-- Supplied material follows --

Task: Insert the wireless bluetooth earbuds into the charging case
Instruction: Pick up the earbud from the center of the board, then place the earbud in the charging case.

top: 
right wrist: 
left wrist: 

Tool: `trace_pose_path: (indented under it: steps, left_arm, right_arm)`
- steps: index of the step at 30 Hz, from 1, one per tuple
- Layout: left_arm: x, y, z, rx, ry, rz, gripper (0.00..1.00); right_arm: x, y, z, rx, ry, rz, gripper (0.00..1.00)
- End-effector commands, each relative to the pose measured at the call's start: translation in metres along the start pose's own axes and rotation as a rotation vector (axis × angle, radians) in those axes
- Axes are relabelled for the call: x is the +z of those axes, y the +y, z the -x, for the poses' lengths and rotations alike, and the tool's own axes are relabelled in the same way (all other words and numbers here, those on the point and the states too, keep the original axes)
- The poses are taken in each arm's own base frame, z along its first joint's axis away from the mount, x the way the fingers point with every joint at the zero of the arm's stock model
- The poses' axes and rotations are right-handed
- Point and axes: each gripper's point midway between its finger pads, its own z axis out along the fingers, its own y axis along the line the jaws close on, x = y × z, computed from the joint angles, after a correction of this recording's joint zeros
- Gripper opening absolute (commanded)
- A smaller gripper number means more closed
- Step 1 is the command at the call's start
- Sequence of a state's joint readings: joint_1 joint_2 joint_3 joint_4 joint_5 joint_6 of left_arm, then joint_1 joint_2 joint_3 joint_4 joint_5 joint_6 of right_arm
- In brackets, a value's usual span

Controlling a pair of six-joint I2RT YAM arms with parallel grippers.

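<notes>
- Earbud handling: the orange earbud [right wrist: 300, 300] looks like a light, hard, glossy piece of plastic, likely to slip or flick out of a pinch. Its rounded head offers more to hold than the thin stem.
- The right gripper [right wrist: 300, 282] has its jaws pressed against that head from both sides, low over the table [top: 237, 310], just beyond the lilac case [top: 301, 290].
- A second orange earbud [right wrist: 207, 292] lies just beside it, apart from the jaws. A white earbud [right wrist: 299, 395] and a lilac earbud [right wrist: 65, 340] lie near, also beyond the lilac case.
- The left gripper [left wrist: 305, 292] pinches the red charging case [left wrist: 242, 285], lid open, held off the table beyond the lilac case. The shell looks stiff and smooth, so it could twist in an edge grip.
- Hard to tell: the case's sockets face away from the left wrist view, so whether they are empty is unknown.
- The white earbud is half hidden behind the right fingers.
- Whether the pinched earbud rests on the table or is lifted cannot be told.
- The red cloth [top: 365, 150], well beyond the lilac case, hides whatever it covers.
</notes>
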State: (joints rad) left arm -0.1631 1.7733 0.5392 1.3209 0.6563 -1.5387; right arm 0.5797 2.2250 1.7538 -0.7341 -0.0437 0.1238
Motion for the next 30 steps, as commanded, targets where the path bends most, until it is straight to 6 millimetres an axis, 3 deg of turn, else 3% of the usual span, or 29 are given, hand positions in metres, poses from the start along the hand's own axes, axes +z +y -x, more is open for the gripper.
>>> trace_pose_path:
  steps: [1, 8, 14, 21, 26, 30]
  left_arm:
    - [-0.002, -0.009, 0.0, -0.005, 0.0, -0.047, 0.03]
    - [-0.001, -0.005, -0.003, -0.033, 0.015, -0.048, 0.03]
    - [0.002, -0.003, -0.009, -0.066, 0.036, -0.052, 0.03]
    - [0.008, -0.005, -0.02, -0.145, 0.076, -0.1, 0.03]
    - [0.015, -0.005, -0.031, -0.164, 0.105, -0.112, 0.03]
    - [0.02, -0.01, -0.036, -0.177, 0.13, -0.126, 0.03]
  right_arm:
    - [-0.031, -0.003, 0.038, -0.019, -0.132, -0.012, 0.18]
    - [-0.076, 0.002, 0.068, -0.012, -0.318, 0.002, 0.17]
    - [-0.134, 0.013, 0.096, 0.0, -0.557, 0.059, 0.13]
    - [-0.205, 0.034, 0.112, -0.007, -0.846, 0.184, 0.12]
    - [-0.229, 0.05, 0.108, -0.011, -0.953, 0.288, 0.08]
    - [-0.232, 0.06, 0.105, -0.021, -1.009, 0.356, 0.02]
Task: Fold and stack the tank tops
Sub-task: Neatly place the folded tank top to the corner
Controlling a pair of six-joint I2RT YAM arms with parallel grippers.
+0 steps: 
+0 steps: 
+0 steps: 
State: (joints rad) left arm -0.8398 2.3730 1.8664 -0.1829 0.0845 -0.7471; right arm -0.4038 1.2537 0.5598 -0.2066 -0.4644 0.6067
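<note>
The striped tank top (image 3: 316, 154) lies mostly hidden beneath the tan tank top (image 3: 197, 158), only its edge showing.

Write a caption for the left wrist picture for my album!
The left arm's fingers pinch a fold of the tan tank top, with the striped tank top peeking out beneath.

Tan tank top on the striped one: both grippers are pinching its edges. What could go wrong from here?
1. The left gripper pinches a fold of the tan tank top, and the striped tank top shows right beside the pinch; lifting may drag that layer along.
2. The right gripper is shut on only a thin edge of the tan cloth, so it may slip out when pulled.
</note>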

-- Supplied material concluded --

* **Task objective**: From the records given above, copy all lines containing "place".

* **Your response**:
Instruction: Pick up the earbud from the center of the board, then place the earbud in the charging case.
Sub-task: Neatly place the folded tank top to the corner

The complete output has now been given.